The Temptation of Andrew Marvell is an 1841 history painting by the British artist Charles Landseer. It depicts a scene from the seventeenth century during the Restoration era, when the poet Andrew Marvell conspicuously refuses an attempted bribe to bring him over to the side of Charles II. Set in Marvell's modest lodgings in Maiden Lane in Covent Garden it shows the stark contrast of the black-clad republican Marvell and the King's agent Lord Danby the influential politician and minister in his fashionable dress. The offer was a thousand guineas, a colossal sum at the time, which Marvell rejected by pointing out his humble dinner.

Landseer was the elder brother of the celebrated animal painter Edwin Landseer who was noted for his scenes from British history.
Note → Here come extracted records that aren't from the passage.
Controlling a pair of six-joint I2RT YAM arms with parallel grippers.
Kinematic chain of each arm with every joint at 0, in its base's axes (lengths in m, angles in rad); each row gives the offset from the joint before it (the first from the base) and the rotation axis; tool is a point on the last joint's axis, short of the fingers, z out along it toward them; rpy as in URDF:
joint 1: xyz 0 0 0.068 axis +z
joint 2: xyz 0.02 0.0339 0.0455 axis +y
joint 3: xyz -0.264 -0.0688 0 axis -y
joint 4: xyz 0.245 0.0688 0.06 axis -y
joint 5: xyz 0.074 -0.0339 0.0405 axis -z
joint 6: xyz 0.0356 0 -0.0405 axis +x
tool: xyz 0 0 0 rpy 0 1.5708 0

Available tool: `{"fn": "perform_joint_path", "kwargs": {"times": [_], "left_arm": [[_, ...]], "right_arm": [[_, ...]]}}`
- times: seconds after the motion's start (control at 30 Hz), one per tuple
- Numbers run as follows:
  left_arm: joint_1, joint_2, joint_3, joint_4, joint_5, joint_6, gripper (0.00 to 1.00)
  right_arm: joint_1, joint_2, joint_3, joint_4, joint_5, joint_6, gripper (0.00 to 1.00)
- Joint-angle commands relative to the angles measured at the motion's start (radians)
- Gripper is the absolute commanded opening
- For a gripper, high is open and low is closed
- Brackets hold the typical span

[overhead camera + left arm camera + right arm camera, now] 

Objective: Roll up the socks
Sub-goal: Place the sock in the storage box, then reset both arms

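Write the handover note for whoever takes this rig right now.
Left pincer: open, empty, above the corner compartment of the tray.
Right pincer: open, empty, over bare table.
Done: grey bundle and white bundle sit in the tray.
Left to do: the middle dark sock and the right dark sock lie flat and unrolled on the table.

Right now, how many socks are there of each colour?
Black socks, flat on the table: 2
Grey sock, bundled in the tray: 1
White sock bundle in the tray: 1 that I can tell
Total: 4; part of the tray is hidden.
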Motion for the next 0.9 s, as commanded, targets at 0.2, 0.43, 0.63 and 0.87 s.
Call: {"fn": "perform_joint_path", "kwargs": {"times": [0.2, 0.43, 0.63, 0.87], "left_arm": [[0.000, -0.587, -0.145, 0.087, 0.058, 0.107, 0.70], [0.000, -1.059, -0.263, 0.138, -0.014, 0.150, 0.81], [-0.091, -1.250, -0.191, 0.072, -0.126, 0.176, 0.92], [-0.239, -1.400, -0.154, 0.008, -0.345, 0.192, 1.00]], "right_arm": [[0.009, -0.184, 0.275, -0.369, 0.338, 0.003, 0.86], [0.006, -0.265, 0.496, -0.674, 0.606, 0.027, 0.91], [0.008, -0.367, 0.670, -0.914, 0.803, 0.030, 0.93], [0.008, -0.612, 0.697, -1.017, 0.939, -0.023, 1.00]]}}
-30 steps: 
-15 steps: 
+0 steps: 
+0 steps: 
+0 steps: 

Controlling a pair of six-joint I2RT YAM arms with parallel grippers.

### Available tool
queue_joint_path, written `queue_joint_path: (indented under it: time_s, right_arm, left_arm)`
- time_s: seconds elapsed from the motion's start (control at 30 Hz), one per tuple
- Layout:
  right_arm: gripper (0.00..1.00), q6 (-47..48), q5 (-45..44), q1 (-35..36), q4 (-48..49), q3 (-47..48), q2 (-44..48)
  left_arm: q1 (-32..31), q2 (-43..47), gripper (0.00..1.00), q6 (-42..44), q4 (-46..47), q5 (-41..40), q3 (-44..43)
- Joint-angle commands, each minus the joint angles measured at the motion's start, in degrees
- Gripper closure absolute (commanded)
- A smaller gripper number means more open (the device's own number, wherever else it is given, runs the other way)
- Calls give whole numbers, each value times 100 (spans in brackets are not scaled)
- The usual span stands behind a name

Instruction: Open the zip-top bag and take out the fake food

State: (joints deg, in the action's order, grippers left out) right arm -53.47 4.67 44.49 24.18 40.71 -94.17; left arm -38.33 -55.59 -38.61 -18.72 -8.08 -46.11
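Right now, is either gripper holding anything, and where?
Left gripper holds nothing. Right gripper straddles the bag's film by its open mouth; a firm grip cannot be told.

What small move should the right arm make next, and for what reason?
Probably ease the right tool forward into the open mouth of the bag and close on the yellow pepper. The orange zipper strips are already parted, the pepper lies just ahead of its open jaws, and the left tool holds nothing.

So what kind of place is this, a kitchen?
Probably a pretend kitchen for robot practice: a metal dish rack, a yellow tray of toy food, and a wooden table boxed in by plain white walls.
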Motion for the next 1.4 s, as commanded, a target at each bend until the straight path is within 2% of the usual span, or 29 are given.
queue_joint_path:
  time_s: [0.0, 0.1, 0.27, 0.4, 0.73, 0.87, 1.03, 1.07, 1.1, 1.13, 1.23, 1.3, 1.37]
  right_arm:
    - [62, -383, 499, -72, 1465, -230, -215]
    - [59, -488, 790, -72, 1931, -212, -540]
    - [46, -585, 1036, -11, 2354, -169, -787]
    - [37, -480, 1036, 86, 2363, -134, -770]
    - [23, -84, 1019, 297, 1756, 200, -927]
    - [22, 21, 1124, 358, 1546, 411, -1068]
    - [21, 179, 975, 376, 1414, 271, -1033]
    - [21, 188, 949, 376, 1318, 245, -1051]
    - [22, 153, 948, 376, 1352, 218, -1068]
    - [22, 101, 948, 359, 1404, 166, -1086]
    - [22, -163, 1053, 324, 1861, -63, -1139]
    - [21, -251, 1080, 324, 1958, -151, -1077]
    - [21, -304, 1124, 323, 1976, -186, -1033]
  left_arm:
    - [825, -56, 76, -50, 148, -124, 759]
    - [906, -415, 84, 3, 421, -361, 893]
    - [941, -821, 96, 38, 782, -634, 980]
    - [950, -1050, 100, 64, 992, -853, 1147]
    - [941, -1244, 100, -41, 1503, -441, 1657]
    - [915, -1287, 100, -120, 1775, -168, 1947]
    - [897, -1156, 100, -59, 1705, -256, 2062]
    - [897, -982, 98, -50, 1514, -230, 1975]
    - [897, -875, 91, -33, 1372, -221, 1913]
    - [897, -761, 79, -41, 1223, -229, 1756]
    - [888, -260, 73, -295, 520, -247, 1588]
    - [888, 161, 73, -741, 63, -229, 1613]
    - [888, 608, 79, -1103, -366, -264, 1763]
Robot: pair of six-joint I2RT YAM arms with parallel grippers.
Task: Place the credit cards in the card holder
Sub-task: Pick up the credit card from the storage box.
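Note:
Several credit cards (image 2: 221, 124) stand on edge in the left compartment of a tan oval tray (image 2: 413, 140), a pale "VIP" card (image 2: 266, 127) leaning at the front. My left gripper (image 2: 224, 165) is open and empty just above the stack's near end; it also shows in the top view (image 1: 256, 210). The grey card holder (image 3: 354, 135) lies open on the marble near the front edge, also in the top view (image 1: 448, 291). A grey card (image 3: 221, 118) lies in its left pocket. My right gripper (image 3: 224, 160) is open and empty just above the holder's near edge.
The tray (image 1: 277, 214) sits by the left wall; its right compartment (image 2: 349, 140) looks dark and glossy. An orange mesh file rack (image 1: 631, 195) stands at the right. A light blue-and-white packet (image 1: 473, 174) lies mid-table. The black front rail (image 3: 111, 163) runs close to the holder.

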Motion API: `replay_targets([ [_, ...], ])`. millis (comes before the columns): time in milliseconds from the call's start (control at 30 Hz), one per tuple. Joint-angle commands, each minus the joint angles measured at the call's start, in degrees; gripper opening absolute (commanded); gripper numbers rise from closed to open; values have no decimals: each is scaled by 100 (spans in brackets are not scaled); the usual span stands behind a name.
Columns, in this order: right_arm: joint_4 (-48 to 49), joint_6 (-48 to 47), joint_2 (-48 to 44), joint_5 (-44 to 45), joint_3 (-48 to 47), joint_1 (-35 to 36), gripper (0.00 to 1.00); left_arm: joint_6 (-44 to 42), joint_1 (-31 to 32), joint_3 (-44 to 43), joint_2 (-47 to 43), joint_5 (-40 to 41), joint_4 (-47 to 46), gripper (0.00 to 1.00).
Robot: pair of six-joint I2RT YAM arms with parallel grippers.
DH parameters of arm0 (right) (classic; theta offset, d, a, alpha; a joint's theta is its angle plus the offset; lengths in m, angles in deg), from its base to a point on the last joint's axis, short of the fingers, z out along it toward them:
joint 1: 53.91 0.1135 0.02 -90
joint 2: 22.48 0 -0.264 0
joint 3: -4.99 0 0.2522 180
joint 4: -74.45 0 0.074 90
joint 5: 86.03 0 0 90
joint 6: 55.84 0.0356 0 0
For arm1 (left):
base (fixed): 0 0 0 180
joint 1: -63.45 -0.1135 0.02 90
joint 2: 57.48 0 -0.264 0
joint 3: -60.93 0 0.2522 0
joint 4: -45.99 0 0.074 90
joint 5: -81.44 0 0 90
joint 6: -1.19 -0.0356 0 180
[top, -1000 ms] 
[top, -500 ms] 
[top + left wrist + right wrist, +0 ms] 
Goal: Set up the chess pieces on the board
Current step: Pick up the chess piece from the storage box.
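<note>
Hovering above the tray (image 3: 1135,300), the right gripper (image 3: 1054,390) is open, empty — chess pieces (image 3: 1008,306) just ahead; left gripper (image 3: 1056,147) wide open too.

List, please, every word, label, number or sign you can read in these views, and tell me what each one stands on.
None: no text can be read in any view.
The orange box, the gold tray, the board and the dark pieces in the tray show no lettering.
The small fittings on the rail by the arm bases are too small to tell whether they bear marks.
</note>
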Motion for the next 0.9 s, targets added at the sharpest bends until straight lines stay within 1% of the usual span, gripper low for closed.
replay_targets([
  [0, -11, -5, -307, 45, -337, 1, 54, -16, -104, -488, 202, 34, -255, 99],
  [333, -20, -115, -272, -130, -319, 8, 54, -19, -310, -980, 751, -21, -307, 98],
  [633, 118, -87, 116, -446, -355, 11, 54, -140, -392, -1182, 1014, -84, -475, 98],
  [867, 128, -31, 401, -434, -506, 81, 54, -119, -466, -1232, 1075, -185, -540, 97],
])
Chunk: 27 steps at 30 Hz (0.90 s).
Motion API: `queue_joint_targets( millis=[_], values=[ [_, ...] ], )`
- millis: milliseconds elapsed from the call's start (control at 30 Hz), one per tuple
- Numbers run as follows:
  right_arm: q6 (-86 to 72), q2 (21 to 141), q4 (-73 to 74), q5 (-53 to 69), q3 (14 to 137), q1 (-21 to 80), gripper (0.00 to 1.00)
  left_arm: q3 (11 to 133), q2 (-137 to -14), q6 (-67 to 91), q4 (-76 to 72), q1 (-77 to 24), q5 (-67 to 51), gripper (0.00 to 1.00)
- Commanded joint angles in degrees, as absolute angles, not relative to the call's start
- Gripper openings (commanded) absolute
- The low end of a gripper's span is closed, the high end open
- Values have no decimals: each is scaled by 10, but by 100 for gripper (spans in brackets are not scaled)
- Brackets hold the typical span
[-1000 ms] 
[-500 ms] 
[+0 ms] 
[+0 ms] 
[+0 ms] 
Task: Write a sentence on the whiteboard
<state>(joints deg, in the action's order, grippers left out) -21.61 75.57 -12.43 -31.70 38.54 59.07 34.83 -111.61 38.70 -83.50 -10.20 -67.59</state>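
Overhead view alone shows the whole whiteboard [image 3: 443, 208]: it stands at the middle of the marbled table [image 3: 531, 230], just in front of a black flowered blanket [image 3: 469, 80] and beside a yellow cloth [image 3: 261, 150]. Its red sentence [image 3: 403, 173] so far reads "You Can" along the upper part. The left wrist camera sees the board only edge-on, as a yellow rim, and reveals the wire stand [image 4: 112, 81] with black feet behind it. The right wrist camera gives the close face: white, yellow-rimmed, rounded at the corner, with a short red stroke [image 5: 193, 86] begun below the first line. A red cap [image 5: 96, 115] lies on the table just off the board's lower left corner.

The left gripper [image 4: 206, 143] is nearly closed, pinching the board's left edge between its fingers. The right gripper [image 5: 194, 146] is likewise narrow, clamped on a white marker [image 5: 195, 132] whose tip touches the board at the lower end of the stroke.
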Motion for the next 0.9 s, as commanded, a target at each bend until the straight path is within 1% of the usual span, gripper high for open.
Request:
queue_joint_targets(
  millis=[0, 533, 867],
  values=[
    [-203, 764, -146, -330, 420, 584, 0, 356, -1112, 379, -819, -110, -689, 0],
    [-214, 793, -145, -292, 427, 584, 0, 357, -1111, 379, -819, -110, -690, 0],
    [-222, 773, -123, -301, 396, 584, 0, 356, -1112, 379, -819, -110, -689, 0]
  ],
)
The painting was displayed at the Royal Academy Exhibition of 1841 held at the National Gallery in London. It was acquired by the art collector John Sheepshanks who in 1857 donated it to the Victoria and Albert Museum as part of the large Sheepshanks Gift.

==Bibliography==
- Augustine, Matthew C., Pertile, Giulio J. & Zwicker, Steven N. Imagining Andrew Marvell at 400. Oxford University Press, 2023.
- Parkinson, Ronald. Catalogue of British Oil Paintings 1820-1860. Victoria and Albert Museum, 1990.
- Roe, Sonia. Oil Paintings in Public Ownership in the Victoria and Albert Museum. Public Catalogue Foundation, 2008.